Signe & Genna Grushovenko

The Power of Art Collecting

Signe Grushovenko
  Vintage dolls in our dining room admiring Cora Waterhouse's 'Henrietta's Millions'.

Vintage dolls in our dining room admiring Cora Waterhouse's 'Henrietta's Millions'.

A single girlfriend recently told me that she'd looked around her home and realized that all or her art featured single ladies. They were happy ladies and powerful ladies and beautiful, lovely, glorious ladies, but they were all solitary. As a prompt to her subconscious she was planning to add some images of couples to her collection. During that weekend, she acquired a piece from a mutual artist friend called 'The Suitors'. The piece featured three handsome gents all offering up platters of cake to a woman who stood above.

Weeks later, a friend of Genna's was coming to visit. I thought, 'Hmm. Cute single boy.' I called up my friend and invited her to join us all for the weekend. They hit it off. The only problem was that she had already begun a nice flirtation with another friend-of-a-friend and was feeling a little conflicted. Days later we were dissecting the situation over the phone when I yelled 'ROCHELLE!' (that's not really her name, but you get the idea.) 'ROCHELLE! I wonder when you're going to hear from your third suitor?!' She laughed it off with a 'God forbid!' but the next morning I got the text: "Well, the third suitor has arrived, WTH?!' She had received a ping from an excellent prospect on match.com. I won't tell you the end of the story in case you know us and you've figured out who 'Rochelle' is, but we'll just say she made her choice and things are shaping up quite nicely.

This story did not surprise me. Collecting and living with art is a powerful practice. It's like a super powered version of a vision board. With a vision board, we're taking a moment to tape tasty visions to a poster board that will receive random glances in our home office or inside a closet door...with our art collections we're hunting out objects into which artists have poured hours and days of their own loving energy, making carefully discerned choices between them, and committing real money and space to items we will spotlight in our choicest spots and gaze upon for years. The art we live with can't help but influence our minds and hearts.
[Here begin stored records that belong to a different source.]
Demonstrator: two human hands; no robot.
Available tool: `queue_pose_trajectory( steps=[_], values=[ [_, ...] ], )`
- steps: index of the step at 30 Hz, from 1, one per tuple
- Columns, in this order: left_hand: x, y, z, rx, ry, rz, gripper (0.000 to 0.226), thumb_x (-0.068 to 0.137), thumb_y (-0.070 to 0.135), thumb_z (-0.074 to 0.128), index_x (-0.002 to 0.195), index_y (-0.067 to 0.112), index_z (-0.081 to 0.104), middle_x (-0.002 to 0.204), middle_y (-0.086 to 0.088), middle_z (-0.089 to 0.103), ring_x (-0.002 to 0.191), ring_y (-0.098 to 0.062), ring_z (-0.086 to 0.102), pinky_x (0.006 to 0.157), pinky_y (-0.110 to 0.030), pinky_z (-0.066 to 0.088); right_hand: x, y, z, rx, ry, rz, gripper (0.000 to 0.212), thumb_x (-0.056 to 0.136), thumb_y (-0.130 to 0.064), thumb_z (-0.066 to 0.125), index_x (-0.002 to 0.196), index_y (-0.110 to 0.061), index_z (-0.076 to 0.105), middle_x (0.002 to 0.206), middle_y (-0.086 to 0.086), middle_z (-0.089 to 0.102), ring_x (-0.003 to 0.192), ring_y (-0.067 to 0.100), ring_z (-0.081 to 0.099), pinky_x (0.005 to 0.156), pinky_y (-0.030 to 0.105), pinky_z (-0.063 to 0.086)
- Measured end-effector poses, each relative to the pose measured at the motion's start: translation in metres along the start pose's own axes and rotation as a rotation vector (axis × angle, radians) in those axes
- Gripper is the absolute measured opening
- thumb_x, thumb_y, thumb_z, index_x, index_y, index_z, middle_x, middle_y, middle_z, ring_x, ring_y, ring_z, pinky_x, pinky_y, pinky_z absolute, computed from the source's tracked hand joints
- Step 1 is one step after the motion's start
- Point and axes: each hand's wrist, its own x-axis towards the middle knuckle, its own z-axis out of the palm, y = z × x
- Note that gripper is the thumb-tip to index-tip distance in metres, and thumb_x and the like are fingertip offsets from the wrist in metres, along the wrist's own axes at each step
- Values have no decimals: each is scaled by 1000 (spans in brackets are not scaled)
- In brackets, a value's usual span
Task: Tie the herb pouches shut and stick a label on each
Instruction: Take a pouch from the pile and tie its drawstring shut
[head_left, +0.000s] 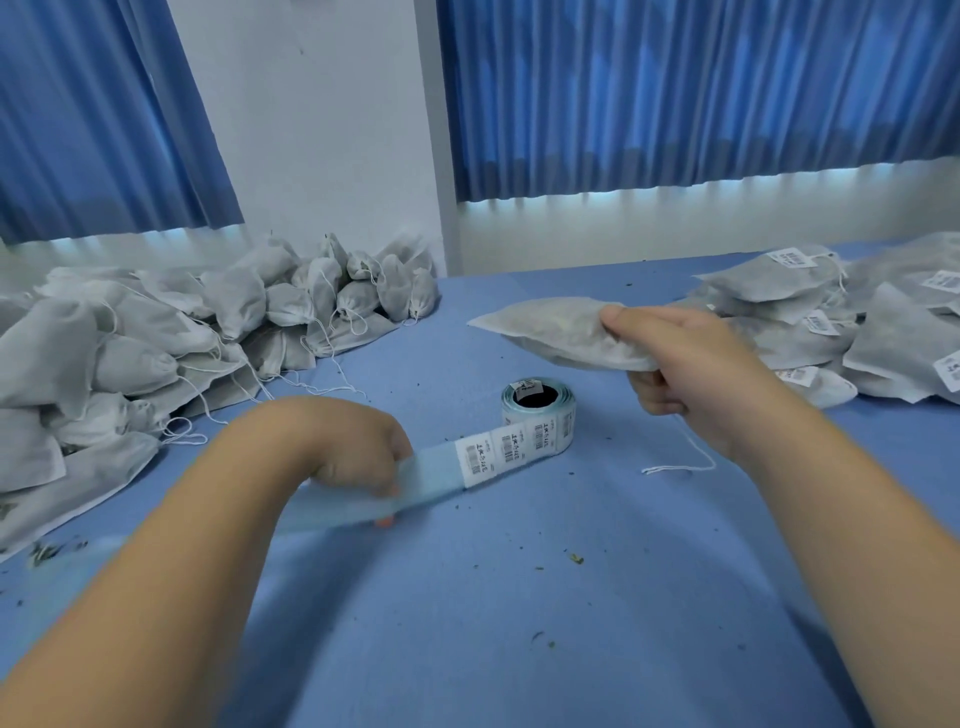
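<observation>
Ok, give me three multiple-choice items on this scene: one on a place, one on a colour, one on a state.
1. Where do the labelled pouches lie?
A. right side
B. left side
C. under the roll

2. What colour is the table cover?
A. green
B. blue
C. red

3. What is the right hand doing?
A. resting flat
B. pinching the label strip
C. holding a pouch

Answers:
1. A, barcode stickers show on that stack.
2. B, the cloth is blue throughout.
3. C, its fingers grip the pouch's end above the label roll.
</observation>
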Motion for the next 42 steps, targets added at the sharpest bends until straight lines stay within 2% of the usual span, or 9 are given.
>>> queue_pose_trajectory(
  steps=[5, 9, 13, 20, 22, 26, 30, 37, 42],
  values=[
    [29, -3, 1, -25, 189, -62, 14, 91, 21, 50, 89, 16, 63, 100, -4, 64, 92, -23, 58, 67, -30, 40, -2, 4, 6, -39, -132, 70, 37, 91, -33, 60, 56, -24, 53, 50, -5, 25, 46, 14, 18, 44, 23, 14],
    [36, -11, 14, -294, 266, 80, 17, 66, 29, 58, 73, 17, 68, 78, -3, 69, 88, -25, 66, 79, -41, 51, -5, 8, 5, -157, -403, 184, 40, 88, -36, 64, 51, -25, 53, 54, -3, 24, 47, 14, 18, 43, 21, 16],
    [43, -18, 28, -355, 333, 174, 16, 64, 32, 50, 73, 25, 62, 69, 10, 62, 71, -11, 58, 63, -30, 43, -10, 12, 14, -311, -636, 308, 37, 91, -34, 63, 57, -25, 51, 53, -1, 25, 46, 14, 18, 42, 19, 17],
    [28, 8, 43, -808, 915, 552, 22, 92, 13, 59, 92, 34, 64, 95, 8, 68, 92, -11, 63, 85, -22, 46, -21, 9, 37, -320, -681, 290, 26, 90, -35, 64, 77, -15, 54, 55, -2, 28, 46, 13, 24, 43, 21, 19],
    [15, 22, 43, -918, 891, 680, 17, 87, 39, 54, 101, 38, 64, 103, 13, 69, 100, -10, 64, 91, -24, 48, -23, 6, 44, -247, -642, 255, 31, 84, -39, 66, 71, -17, 49, 57, -2, 25, 47, 13, 22, 42, 20, 20],
    [3, 44, 56, -590, 751, 782, 69, 80, 62, 51, 139, 28, 49, 128, 16, 54, 121, 5, 47, 102, -19, 39, -28, 6, 57, -151, -602, 216, 27, 85, -26, 56, 60, -19, 48, 55, 0, 33, 47, 13, 26, 44, 21, 22],
    [6, 52, 59, -512, 813, 711, 73, 83, 59, 66, 145, 30, 40, 129, 19, 48, 121, 6, 44, 102, -29, 41, -31, 4, 58, -191, -599, 214, 32, 87, -27, 54, 59, -13, 54, 56, 6, 40, 52, 17, 30, 49, 22, 24],
    [-2, 45, 54, -720, 694, 624, 25, 95, 25, 54, 117, 32, 64, 95, 14, 69, 86, -4, 62, 79, -19, 47, -32, -5, 42, -342, -555, 146, 38, 89, -48, 57, 62, -22, 66, 52, -6, 32, 48, 12, 23, 43, 22, 21],
    [-7, 45, 50, -980, 569, 449, 30, 88, 5, 55, 74, 24, 73, 71, 10, 72, 67, -3, 63, 68, -17, 51, -33, -10, 34, -418, -501, 75, 18, 76, -35, 68, 72, -18, 72, 47, -8, 35, 45, 12, 27, 43, 21, 22]
  ],
)
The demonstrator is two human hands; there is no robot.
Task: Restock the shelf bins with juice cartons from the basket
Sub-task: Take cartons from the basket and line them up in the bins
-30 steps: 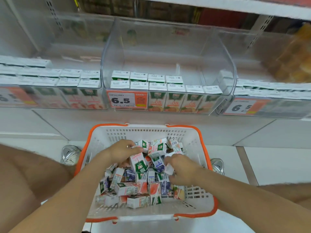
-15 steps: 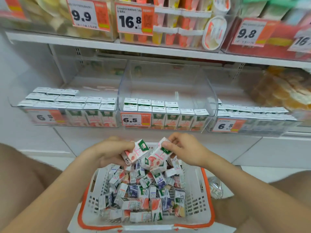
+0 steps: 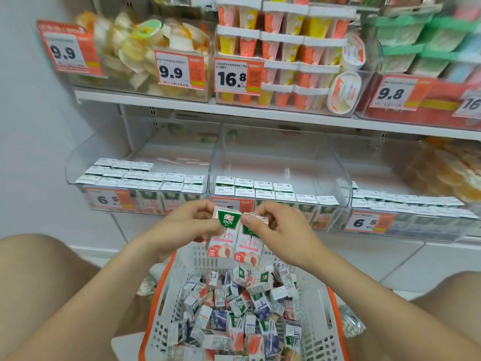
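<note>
My left hand (image 3: 183, 226) pinches the top of a peach juice carton (image 3: 224, 234). Right beside it, touching it, a second peach carton (image 3: 248, 244) is pinched by my right hand (image 3: 282, 230). Both cartons hang upright above the far rim of the white basket with the orange rim (image 3: 156, 295), which is full of several mixed small cartons (image 3: 234, 308). Just behind my hands stands the clear middle shelf bin (image 3: 333, 168), with rows of cartons along its front and free room at the back.
Similar clear bins with cartons stand to the left (image 3: 78, 162) and right (image 3: 416, 204), each with a 6.5 price tag. An upper shelf (image 3: 234, 110) holds fruit cups and tags. My bare knees flank the basket. A crumpled foil wrapper (image 3: 350, 323) lies beside the basket.
Both hands rose from the basket, each with a carton, and turned the cartons upright side by side. The view tilted up toward the shelves.
</note>
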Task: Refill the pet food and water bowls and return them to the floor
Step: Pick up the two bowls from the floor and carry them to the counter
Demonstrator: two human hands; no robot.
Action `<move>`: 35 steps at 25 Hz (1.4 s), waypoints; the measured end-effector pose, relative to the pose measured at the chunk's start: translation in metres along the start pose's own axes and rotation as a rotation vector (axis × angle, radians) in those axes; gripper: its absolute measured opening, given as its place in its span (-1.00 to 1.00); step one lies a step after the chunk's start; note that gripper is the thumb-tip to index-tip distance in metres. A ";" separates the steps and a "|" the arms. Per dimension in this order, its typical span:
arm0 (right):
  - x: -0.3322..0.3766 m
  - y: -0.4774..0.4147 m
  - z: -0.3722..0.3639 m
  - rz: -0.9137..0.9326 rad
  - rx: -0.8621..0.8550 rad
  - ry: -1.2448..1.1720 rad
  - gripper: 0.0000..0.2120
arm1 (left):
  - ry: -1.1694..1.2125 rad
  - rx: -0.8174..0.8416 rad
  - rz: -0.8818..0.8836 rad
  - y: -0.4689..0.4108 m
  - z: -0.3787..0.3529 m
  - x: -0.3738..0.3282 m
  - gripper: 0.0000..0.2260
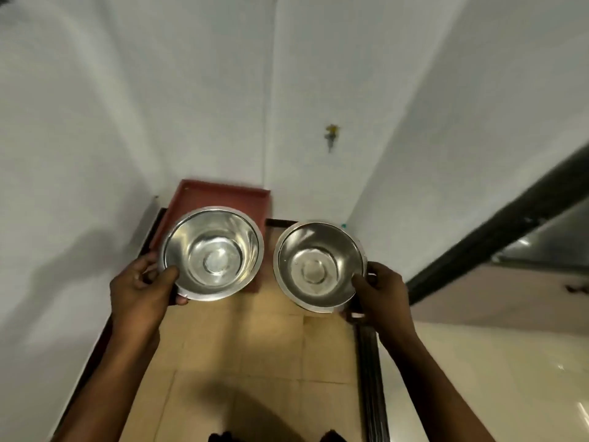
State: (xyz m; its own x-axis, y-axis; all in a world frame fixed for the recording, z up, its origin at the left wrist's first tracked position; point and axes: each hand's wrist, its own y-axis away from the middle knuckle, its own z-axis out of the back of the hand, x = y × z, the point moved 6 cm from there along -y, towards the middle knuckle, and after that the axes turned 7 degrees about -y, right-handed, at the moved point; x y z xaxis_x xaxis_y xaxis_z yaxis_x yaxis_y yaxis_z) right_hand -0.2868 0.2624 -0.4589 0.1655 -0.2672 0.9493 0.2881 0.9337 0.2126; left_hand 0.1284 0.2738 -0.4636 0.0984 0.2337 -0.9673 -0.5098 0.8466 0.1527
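So we hold an empty steel bowl in each hand, left hand (143,282) pinching the larger bowl (212,254), right hand (381,287) the smaller bowl (318,266), fingers closed on the rims; refilling and return to the floor (255,346) both remain.

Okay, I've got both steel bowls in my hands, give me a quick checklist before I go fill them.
1. Left hand grips the larger bowl at its rim: ok.
2. Right hand grips the smaller bowl at its rim: ok.
3. Both bowls level, openings up: ok.
4. Bowls free of old food: ok, only bare metal shows.
5. Bowls dry: cannot tell, glare on the metal.
6. Water source near: ok, a tap shows on the wall ahead.
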 end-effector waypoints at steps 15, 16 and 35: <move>-0.117 0.111 0.549 -0.180 -0.808 -0.175 -0.80 | -0.115 0.829 -0.163 0.303 -0.508 -0.068 -0.73; -0.125 0.113 0.571 -0.193 -0.843 -0.187 -0.80 | -0.127 0.842 -0.165 0.314 -0.532 -0.072 -0.74; -0.152 -0.188 0.912 -0.214 -0.820 -0.183 -0.79 | -0.138 0.607 0.010 0.329 -0.953 -0.110 -0.81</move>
State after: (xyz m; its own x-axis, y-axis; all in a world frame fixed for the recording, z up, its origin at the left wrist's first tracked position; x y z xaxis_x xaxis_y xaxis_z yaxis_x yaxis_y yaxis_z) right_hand -1.2261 0.3445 -0.4323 -0.1039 -0.3097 0.9451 0.8966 0.3821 0.2238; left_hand -0.8648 0.0705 -0.5001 0.2259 0.2688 -0.9363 0.0613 0.9554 0.2890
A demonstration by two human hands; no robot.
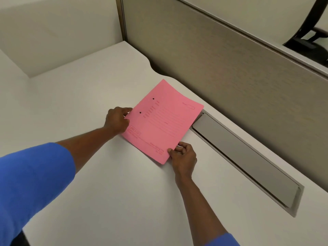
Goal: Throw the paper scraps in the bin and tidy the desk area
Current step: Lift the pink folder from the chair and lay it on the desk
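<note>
A pink file folder (163, 121) with printed lines and two punch holes lies on the white desk (88, 107), its far corner curling up slightly. My left hand (117, 121) grips its left edge with thumb and fingers. At the folder's near right corner, my right hand (182, 157) pinches the edge. No paper scraps and no bin are in view.
A grey cable tray lid (245, 157) is set into the desk along the right, just beside the folder. A beige cubicle partition (221, 59) rises behind it. A black chair base (305, 38) shows beyond the partition at top right.
</note>
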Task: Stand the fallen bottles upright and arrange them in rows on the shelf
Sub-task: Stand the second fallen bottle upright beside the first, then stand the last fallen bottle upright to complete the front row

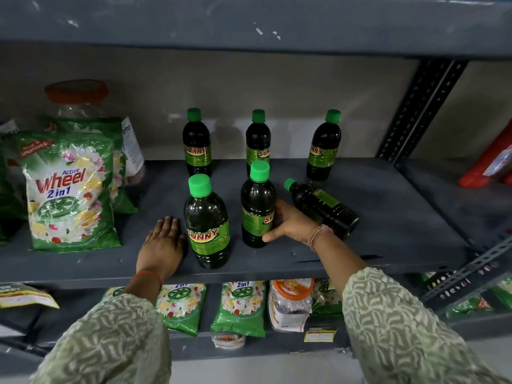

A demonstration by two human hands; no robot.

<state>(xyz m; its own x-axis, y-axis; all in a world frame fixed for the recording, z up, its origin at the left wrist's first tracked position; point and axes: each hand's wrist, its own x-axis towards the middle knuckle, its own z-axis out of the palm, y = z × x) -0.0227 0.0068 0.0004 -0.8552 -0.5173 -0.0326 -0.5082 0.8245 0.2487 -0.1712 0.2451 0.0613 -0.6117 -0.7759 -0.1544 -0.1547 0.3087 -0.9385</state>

  A Dolan Geiman bird diorama, one of Genna's wire wrapped pots, and a slice of our dining room.

A Dolan Geiman bird diorama, one of Genna's wire wrapped pots, and a slice of our dining room.

Looking around our own home at our own copious collection, we have images of nature, travel, whimsy, family gatherings, girlfriends, tin cup robots, happy couples, dreamers, girls flashing sock monkeys in the snow, birds, birds, birds, birds, and birds. Truly, what is the bird thing about? I'm counting at least a few dozen birds. I'm in my living room now being watched over by a large scale photograph by Mark MacKInnon of a couple strolling on a stoney beach. We'll be walking on that beach this coming April.

That's the work we live with. The work we make is 100% aspiration. It's close family, connection, communion, warmth, marriage, friendship...all presented in open ended narrative form to leave room for viewer participation. It is beyond an honor to have our work taken into the homes of others and absorbed into the fabric of their daily lives.

What is your collection saying to you?

  Kent Ambler's 'Tree of Life' woodblock print, a tiny Linda Lewis sculpture (we have 8!), and a peek into my studio.

Kent Ambler's 'Tree of Life' woodblock print, a tiny Linda Lewis sculpture (we have 8!), and a peek into my studio.